Yüce Meclisin ve soru sahibi değerli arkadaşımızın bilgisine sunarım.

BAŞKAN – Soru sahibinin bir sözü var mı?

ERSÖNMEZ YARBAY (Ankara) – Evet, Sayın Başkan.

BAŞKAN – Buyurun Sayın Yarbay.

ERSÖNMEZ YARBAY (Ankara) – Dün, İnsan Hakları Derneği Başkanı Akın Birdal'ın vurulması, bugün de, gene, Yalova Milletvekilimizin yeğeninin vurulması Türkiye'de, tekrar faili meçhul cinayetler zincirinin başladığını gösteriyor.

Biz, Araştırma Komisyonu olarak -tabiî görev süremiz üç ay, dört ay- görev süremiz bittikten sonra, dosyaları intikal ettirdik ve intikal ettireli de aşağı yukarı dokuz on ay oldu.

Bu araştırmanın muamelelerinin bir an evvel tamamlanmasını ve gereği konusunda hem Meclis Başkanına bilgi verilmesini hem de kamuoyuna bir açıklamada bulunulmasını arz ediyorum.

BAŞKAN - Bu görüşleriniz de tutanağa geçmiştir.

Soru cevaplanmıştır.

Teşekkür ederim Sayın Bakan.

BAYINDIRLIK VE İSKÂN BAKANI YAŞAR TOPÇU (Devamla) – Efendim, izin verirseniz bir cümle eklemek istiyorum.

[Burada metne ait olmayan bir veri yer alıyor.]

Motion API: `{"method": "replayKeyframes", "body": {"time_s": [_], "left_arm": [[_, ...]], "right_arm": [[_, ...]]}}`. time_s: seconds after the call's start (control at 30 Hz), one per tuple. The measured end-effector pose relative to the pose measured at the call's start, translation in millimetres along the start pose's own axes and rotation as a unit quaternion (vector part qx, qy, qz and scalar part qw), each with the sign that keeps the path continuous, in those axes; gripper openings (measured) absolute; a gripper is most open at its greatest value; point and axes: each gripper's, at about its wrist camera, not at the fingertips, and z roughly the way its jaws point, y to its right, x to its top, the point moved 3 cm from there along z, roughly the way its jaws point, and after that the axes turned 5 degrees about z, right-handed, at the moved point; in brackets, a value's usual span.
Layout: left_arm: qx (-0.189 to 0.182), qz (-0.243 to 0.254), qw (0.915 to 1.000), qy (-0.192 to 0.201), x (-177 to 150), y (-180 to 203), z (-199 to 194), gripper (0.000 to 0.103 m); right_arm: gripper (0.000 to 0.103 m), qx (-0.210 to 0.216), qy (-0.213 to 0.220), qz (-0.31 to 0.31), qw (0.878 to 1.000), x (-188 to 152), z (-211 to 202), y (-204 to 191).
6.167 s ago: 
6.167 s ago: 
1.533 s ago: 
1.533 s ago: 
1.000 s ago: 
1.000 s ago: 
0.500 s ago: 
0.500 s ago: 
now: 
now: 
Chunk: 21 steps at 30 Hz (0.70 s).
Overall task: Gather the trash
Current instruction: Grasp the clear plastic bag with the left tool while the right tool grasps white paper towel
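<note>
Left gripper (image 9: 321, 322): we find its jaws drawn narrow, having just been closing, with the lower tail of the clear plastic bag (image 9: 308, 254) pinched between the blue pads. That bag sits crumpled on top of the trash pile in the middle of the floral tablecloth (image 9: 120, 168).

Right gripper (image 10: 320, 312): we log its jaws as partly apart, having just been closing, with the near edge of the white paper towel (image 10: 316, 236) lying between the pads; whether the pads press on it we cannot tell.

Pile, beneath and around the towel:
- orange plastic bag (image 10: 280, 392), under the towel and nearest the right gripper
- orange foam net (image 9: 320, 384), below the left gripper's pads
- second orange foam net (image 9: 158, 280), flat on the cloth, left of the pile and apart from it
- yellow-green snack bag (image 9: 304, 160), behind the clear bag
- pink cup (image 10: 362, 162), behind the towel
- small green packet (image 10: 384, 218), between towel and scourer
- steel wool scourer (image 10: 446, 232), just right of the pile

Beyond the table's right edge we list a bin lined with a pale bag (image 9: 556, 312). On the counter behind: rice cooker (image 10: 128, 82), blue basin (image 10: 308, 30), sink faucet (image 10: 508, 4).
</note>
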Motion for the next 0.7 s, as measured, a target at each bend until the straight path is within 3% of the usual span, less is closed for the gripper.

BAŞKAN – Buyurun Sayın Topçu.

BAYINDIRLIK VE İSKÂN BAKANI YAŞAR TOPÇU (Devamla) – Hükümetimiz, göreve geldiği günden bu yana birçok failî meçhul cinayeti aydınlatmıştır. Bundan sonra da Türkiye'de failî meçhul cinayet bırakmama kararındadır. Bunları, bu suçları işleyenlerin yanına hiçbir şekilde bırakmayacağız.

Hükümet olarak, tecavüze uğrayan bu arkadaşlarımıza geçmiş olsun derken, rahmetli olana da Allah'tan rahmet diliyoruz.

12. – Ankara Milletvekili Ersönmez Yarbay’ın, Uğur Mumcu Cinayeti konusundaki Meclis araştırması komisyonunca haklarında işlem yapılması istenilen savcılara ilişkin Adalet Bakanından sözlü soru önergesi (6/843)

BAŞKAN – 12 nci sırada yer alan, Ankara Milletvekili Ersönmez Yarbay'ın, Uğur Mumcu cinayeti konusundaki Meclis araştırması komisyonunca haklarında işlem yapılması istenilen savcılara ilişkin Adalet Bakanından sözlü soru önergesinin görüşmelerine başlayacağız.

Önergeyi cevaplayacak Sayın Bakan?.. Genel Kurul salonunda hazır bulunmadığından önergenin görüşülmesi ertelenmiştir.

13. – Antalya Milletvekili Arif Ahmet Denizolgun’un, Muğla Orman Başmüdürlüğüne ait helikopterin bir milletvekilinin özel hizmetinde kullanıldığı iddiasına ilişkin Orman Bakanından sözlü soru önergesi (6/844)

BAŞKAN – 13 üncü sırada yer alan, Antalya Milletvekili Arif Ahmet Denizolgun'un, Muğla Orman Başmüdürlüğüne ait helikopterin bir milletvekilinin özel hizmetinde kullanıldığı iddiasına ilişkin Orman Bakanından sözlü soru önergesinin görüşülmesine başlayacağız.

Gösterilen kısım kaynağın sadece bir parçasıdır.